Output the material exactly, keeping every line intact.

COLLECTED MATERIAL:
━━━

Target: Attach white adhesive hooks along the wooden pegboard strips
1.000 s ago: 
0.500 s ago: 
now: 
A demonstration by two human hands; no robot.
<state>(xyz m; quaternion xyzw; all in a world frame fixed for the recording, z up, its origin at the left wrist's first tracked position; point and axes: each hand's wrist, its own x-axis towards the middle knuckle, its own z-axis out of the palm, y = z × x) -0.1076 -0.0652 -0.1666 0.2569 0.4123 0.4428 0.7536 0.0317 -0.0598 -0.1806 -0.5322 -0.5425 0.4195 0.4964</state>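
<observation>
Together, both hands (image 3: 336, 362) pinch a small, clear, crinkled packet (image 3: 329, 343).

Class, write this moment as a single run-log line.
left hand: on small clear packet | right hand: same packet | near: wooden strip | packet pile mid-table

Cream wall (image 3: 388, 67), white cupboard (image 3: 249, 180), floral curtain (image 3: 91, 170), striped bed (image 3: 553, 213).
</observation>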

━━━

SOLUTION:
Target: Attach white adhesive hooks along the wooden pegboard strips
1.000 s ago: 
0.500 s ago: 
now: 
A demonstration by two human hands; no robot.
<state>(xyz m; quaternion xyzw; all in a world frame fixed for the recording, z up, its origin at the left wrist's first tracked position; point and axes: each hand's wrist, its own x-axis towards the middle knuckle, its own z-axis out of the palm, y = z × x) -0.1076 -0.0652 -0.1666 0.2569 0.4123 0.4428 0.7536 0.0317 -0.0598 -0.1806 -0.5322 -0.5425 0.4195 0.4964</state>
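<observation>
Together, both hands (image 3: 336, 362) pinch a small, clear, crinkled packet (image 3: 329, 343).

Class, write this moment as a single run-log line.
left hand: on small clear packet | right hand: same packet | near: wooden strip | packet pile mid-table

Cream wall (image 3: 388, 67), white cupboard (image 3: 249, 180), floral curtain (image 3: 91, 170), striped bed (image 3: 553, 213).
</observation>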

The requested output has been produced.